What this task involves: For this exercise, repeat the listing below from its first line through the line containing "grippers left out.", exactly as written.

Information provided:
▼▼▼
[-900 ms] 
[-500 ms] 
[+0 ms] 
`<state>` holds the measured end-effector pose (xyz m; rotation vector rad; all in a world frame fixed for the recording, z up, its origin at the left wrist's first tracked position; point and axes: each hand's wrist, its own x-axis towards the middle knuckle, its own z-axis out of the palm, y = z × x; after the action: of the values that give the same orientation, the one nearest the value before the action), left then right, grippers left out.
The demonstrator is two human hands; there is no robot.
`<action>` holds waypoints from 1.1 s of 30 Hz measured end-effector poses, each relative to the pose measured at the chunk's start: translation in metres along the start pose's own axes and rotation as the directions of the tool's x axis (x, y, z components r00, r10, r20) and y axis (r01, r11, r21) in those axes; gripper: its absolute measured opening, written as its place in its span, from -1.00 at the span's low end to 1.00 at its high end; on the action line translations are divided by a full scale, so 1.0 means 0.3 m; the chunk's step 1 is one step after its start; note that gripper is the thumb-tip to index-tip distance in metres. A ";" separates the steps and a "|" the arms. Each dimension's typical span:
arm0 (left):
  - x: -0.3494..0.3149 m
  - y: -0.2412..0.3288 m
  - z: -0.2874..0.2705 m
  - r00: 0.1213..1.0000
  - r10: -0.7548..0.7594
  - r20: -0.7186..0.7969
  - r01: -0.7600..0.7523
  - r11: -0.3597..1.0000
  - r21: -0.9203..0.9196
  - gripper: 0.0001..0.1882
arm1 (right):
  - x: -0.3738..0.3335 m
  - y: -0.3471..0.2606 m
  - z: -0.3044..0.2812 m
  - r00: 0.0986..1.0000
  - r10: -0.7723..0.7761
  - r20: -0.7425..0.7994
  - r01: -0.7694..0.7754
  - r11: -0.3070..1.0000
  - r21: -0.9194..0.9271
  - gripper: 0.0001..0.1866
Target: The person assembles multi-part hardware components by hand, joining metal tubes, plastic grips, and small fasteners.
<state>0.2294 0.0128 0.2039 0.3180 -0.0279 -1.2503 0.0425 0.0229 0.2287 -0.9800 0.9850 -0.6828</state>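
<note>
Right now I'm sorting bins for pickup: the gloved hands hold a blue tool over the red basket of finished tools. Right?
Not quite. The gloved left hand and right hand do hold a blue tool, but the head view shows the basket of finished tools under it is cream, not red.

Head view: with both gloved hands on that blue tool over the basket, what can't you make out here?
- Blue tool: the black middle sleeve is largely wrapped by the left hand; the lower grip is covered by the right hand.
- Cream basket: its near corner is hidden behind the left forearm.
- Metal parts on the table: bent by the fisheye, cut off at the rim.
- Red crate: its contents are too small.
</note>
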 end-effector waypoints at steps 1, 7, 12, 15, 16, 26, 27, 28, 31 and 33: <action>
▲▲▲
Finished task:
[-900 ms] 
[-500 ms] 
[+0 ms] 
`<state>` holds the measured end-effector pose (xyz m; rotation vector rad; all in a world frame fixed for the recording, z up, its origin at the left wrist's first tracked position; point and axes: each hand's wrist, its own x-axis towards the middle knuckle, its own z-axis out of the palm, y = z × x; after the action: of the values that give the same orientation, the one nearest the value before the action), left then right, grippers left out.

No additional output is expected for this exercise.